Do not repeat pictures. Repeat exactly the lines of the listing below from its first line through the line with "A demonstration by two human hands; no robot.".
◆ ◆ ◆ ◆
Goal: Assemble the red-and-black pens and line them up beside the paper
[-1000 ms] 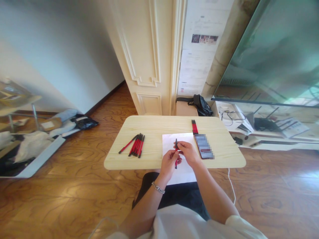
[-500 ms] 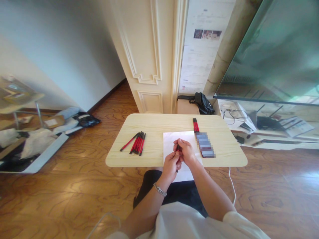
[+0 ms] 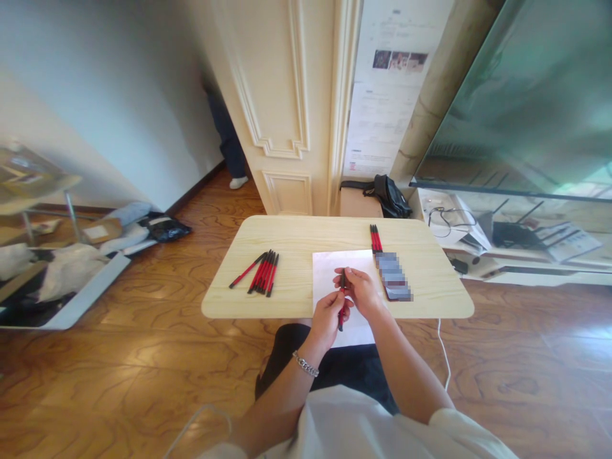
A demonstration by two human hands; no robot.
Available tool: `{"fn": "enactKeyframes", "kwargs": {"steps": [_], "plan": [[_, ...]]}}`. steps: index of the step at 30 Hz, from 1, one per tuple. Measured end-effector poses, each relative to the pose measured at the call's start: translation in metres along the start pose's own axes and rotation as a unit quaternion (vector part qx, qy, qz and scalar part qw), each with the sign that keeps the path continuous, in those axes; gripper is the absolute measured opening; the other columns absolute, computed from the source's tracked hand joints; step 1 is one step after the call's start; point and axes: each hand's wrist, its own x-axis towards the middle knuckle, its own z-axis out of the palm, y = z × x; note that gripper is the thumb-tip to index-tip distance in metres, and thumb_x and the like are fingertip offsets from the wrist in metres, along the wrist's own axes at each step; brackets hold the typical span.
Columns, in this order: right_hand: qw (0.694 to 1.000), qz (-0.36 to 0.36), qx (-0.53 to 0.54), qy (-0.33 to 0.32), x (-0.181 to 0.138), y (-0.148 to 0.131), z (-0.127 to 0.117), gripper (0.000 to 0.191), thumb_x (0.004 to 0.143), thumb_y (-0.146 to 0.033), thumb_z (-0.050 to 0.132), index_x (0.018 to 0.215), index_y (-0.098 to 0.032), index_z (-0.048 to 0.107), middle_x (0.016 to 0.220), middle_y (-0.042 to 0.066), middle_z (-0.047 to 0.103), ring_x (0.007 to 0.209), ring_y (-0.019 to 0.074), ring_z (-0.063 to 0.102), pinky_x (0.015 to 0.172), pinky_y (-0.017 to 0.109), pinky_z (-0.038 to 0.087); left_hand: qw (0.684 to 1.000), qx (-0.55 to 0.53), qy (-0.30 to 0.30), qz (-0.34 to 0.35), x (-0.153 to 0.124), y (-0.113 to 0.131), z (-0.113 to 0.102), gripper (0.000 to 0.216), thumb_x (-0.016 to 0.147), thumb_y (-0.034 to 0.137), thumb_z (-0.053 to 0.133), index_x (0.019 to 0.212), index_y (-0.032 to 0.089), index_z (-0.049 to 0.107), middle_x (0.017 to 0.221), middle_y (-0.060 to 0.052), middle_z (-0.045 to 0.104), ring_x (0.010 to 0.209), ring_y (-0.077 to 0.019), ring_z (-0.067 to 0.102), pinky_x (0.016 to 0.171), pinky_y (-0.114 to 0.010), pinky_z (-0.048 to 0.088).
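A red and black pen (image 3: pixel 341 315) is held between both hands, roughly upright in the view, above a white sheet of paper (image 3: pixel 327 271). My left hand (image 3: pixel 329 313), with a chain bracelet at its wrist, is closed round the pen's lower red part. Pinched at the dark upper end is my right hand (image 3: pixel 359 290). Several similar pens (image 3: pixel 264 274) lie in a loose bunch to the left of the paper. More red and black pens (image 3: pixel 376 238) lie side by side at the back right, just beyond a blurred-out phone (image 3: pixel 393 276).
The light wooden table (image 3: pixel 296 233) has rounded corners. A black bag (image 3: pixel 386 196) sits on a box behind it. A person's leg (image 3: pixel 229 140) shows beside the door panel. Cluttered boxes (image 3: pixel 71 287) stand left on the floor, and a white cable (image 3: pixel 444 357) hangs at right.
More of the pen's red lower part now shows below my left hand. A person's leg has come into view at the doorway. The pens on the table have stayed put.
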Motion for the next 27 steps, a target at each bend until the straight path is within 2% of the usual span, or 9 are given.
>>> {"fn": "enactKeyframes", "kwargs": {"steps": [4, 9, 11, 15, 21, 24, 27], "plan": [[0.996, -0.045, -0.050, 0.054, 0.0021, 0.0028, -0.0005, 0.034, 0.071, -0.048, 0.070, 0.080, -0.016, 0.064, 0.070, 0.003, 0.062, 0.058, 0.0118, 0.054, 0.049, 0.023, 0.042, 1.000, 0.028, 0.001, 0.007, 0.0007, 0.0013, -0.0031, 0.032, 0.083, 0.043, 0.060, 0.087, 0.012, 0.064, 0.073, -0.006, 0.062, 0.052, -0.0065, 0.045, 0.047, -0.021, 0.031], [1.000, 0.004, 0.011, -0.003, 0.0016, 0.0025, -0.0019, 0.038, 0.074, -0.051, 0.065, 0.090, -0.016, 0.065, 0.079, 0.007, 0.066, 0.067, 0.0155, 0.058, 0.048, 0.023, 0.042, 0.999, 0.034, 0.000, 0.010, 0.0009, -0.0016, -0.0051, 0.033, 0.083, 0.045, 0.059, 0.082, 0.012, 0.063, 0.070, -0.005, 0.060, 0.051, -0.0069, 0.044, 0.047, -0.021, 0.031], [1.000, -0.001, 0.002, 0.003, 0.0012, 0.0017, -0.0017, 0.037, 0.075, -0.050, 0.065, 0.092, -0.016, 0.065, 0.081, 0.007, 0.066, 0.070, 0.0154, 0.059, 0.051, 0.024, 0.044, 0.999, 0.036, 0.002, 0.012, 0.0010, -0.0021, -0.0052, 0.033, 0.082, 0.045, 0.060, 0.085, 0.013, 0.064, 0.072, -0.005, 0.061, 0.051, -0.0073, 0.045, 0.047, -0.021, 0.031], [0.998, -0.041, -0.034, 0.035, 0.0016, 0.0019, -0.0020, 0.031, 0.071, -0.045, 0.071, 0.083, -0.017, 0.064, 0.074, 0.003, 0.063, 0.063, 0.0125, 0.056, 0.052, 0.023, 0.044, 0.999, 0.040, 0.004, 0.012, 0.0014, -0.0008, -0.0049, 0.034, 0.081, 0.046, 0.061, 0.090, 0.013, 0.066, 0.073, -0.006, 0.063, 0.053, -0.0075, 0.046, 0.049, -0.021, 0.033], [1.000, -0.010, -0.021, 0.006, 0.0025, -0.0002, -0.0043, 0.037, 0.076, -0.049, 0.065, 0.093, -0.016, 0.065, 0.080, 0.006, 0.066, 0.072, 0.0160, 0.060, 0.056, 0.025, 0.046, 0.999, 0.041, 0.019, 0.011, -0.0001, 0.0036, -0.0032, 0.036, 0.078, 0.047, 0.063, 0.088, 0.012, 0.066, 0.072, -0.006, 0.063, 0.052, -0.0076, 0.046, 0.047, -0.021, 0.032], [0.998, -0.032, -0.047, 0.030, 0.0021, -0.0018, -0.0041, 0.035, 0.070, -0.046, 0.072, 0.087, -0.017, 0.065, 0.074, 0.003, 0.064, 0.066, 0.0133, 0.057, 0.055, 0.025, 0.045, 0.999, 0.043, 0.018, 0.019, -0.0009, 0.0062, -0.0025, 0.037, 0.078, 0.048, 0.064, 0.090, 0.012, 0.067, 0.072, -0.006, 0.063, 0.052, -0.0075, 0.047, 0.046, -0.021, 0.032], [0.999, -0.022, -0.046, 0.012, 0.0014, -0.0033, -0.0037, 0.036, 0.070, -0.047, 0.070, 0.087, -0.016, 0.066, 0.076, 0.005, 0.065, 0.069, 0.0149, 0.059, 0.058, 0.026, 0.047, 0.998, 0.054, 0.022, 0.016, -0.0011, 0.0068, -0.0030, 0.039, 0.077, 0.049, 0.064, 0.088, 0.012, 0.067, 0.071, -0.006, 0.063, 0.050, -0.0075, 0.047, 0.046, -0.022, 0.032]]}}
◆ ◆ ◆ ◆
SOLUTION FOR THIS TASK:
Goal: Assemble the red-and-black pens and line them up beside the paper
[-1000 ms] 
[-500 ms] 
[+0 ms] 
A demonstration by two human hands; no robot.

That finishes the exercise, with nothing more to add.